In the six weeks since the United States Supreme court The June 24 decision to overturn Roe v. Wade, at least 12 states have passed legislation that restricts or completely bans access to abortion, according to a report by NPR.
However, even in states with some of the most restrictive bans—like Alabama, where illegal abortions are classified as a first-degree felony—abortion bills still allow for an exemption: in the case of the mother’s life.
All state abortion bills as of this writing include this exemption, allowing a qualified physician to make a decision to proceed with an abortion if he or she believes that physical harm, including organ failures or death, may come to the mother if she continues the pregnancy to Term.
However, obstetrician-gynecologist Sima Menon of Milwaukee, Wisconsin, said, NEWSWEEK The phrase “mother’s life” can be problematic at times.
“I think it probably seems really obvious, you know, when you read it on paper,” Menon said. “But the clinical scenario of what actually constitutes a mother’s life, there’s a really big gray area.”
The ‘gray zone’ became a reality in the case of a 10-year-old girl from Ohio who traveled to Indiana to have an abortion after claiming she was raped by a 27-year-old man. A doctor she met in Ohio referred her to travel out of state for abortion services, after she had determined her pregnancy would be six weeks and three days.

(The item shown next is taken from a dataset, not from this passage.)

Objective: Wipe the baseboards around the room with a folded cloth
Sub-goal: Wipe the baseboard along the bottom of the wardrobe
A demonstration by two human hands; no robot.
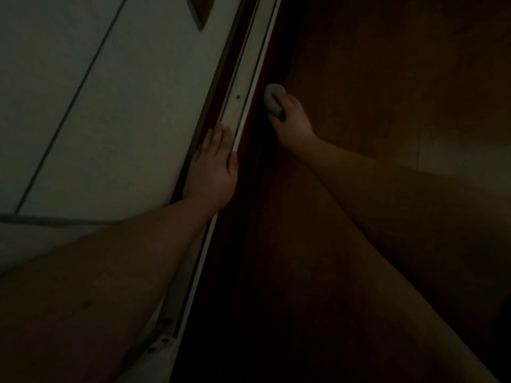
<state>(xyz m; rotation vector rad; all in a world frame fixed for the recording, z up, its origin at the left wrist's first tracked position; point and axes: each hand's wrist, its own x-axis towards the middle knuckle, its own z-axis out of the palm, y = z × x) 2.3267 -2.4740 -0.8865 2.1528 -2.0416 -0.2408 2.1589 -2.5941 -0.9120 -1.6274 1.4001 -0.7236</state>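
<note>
Dim view: right hand [290, 121] grips a pale folded cloth [272, 103] against the dark baseboard [257, 150]; left hand [217, 164] rests flat, fingers straight, on the white ledge [240, 87].

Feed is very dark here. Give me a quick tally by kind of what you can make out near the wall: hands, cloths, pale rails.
Hands: 2, left hand flat on the rail, right hand gripping the cloth
Cloths: 1, pale folded cloth
Pale rails: 1, pale rail
Total: 4
</note>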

Ohio allows abortions until a fetal heartbeat can be detected, or approximately six weeks.
In light of this story, which eventually made international headlines, many conservative leaders expressed doubts about the existence of the little girl with the horrific story. Among the skeptics was Ohio State Attorney General Dave Yost, who spoke about the case in a live interview. Fox News On July 11, just days after the story was first published.

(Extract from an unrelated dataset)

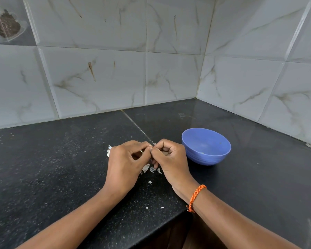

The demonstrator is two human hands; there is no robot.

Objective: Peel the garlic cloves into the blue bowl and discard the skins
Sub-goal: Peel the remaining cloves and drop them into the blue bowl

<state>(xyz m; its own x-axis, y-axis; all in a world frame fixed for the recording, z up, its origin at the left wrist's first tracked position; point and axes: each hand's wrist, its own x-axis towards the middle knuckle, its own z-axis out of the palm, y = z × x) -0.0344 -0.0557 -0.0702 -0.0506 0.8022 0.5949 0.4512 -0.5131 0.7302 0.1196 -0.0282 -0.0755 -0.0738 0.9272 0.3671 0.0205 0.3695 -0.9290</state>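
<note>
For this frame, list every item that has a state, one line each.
left hand: fingers curled, pinching a garlic clove together with the other hand
right hand: fingers curled, pinching the same clove
garlic clove: mostly hidden between fingertips
blue bowl: upright on the counter, apparently nearly empty
skins: loose on the counter under the hands

blue bowl (206, 146) upright on black counter, right of hands, small pale bit inside. garlic clove (150, 147) mostly hidden, pinched between fingertips. white skins (150, 169) scattered beneath.
</note>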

In the interview, Yost wondered if the 10-year-old actually existed, and said his office would likely have known about the rape had it been reported and, if she had, would have qualified for Ohio’s exemption from the six-week ban. Because of the medical emergency to save the mother’s life.
The doctor who treated the girl in Ohio, a child abuse doctor, did not see it that way when the girl was examined, and referred her to travel out of state. She traveled to Indiana to receive abortion services, according to the Columbus Dispatch.
Court records obtained by NEWSWEEK From Franklin County, Ohio, it was revealed that Gerson Fuentes, 27, was arrested July 12 in connection with the rape of the 10-year-old, who is from Columbus, Ohio. According to Columbus Dispatch, Fuentes was indicted on July 21 on two counts of rape.
When talking about a teen’s life, Dr. Menon said, it’s not enough to isolate severe medical emergencies, as in Ohio’s case, as that doesn’t reflect the form of comprehensive adolescent sexual health care.
“When we talk about this particular aspect of comprehensive reproductive care, the goal is to ensure teens reach their full potential,” Menon said. “And I think that’s why parental decision during adolescence is really important to protect, you know, to really preserve that right in adolescence.”
In the past three months, Menon has worked with three pregnant teenage girls who had miscarriages. Each scenario, she said, provides a different example of why a teenage abortion is so complicated: a patient had a failed contraceptive, a patient became pregnant after sexual assault, and one patient was mentally stabilizing. Health status.
“There is a lot of disparity in terms of opinions of health care workers,” Menon said. “The only thing that often comes up is mental health. I’ve been in this situation where my mental health is so compromised, and the thought of continuing with an unwanted pregnancy really leads to more instability.”
“In this case, mental health is an emergency that puts the mother’s life at risk,” she added.
Menon added that the patient, who was stabilizing his health, was suffering from deteriorating mental health.
Menon said her role as a full OB-GYN practitioner includes helping teens prevent pregnancy, care for them during pregnancy, and help them decide if it’s a good time for parents, which could lead to Menon facilitating abortion services.
Now, in the wake of several abortion bans that offer no exemption based on age, Menon has said that her relationship with her patients, built on trust, is at risk of severing in the future.
“It is not really possible to limit just one part of reproductive health care in isolation and we would expect that not to affect other parts of reproductive health care,” Menon said. “These health laws that we’ve seen greatly affect the ability of health care providers to care for their patients.”
Menon said the abortion ban disproportionately affects adolescent patients who already have many barriers to accessing comprehensive sexual health care, including financial constraints, transportation problems or scheduling complications from obligations such as school and work. Teens who don’t have access to resources themselves, or don’t have a trusted adult to help them, may face more difficult choices when dealing with unwanted pregnancies.
In all of the last three cases she cited, Menon said patients made decisions alongside several trusted adults, and the three teens received support from these adults to make the final decision if the time was right to be a parent.
“I mean, you can see how we end up with a situation where those with resources are able to look for out-of-state abortion services and those who don’t are not,” she said, “and unfortunately they may turn to unsafe abortion practices.”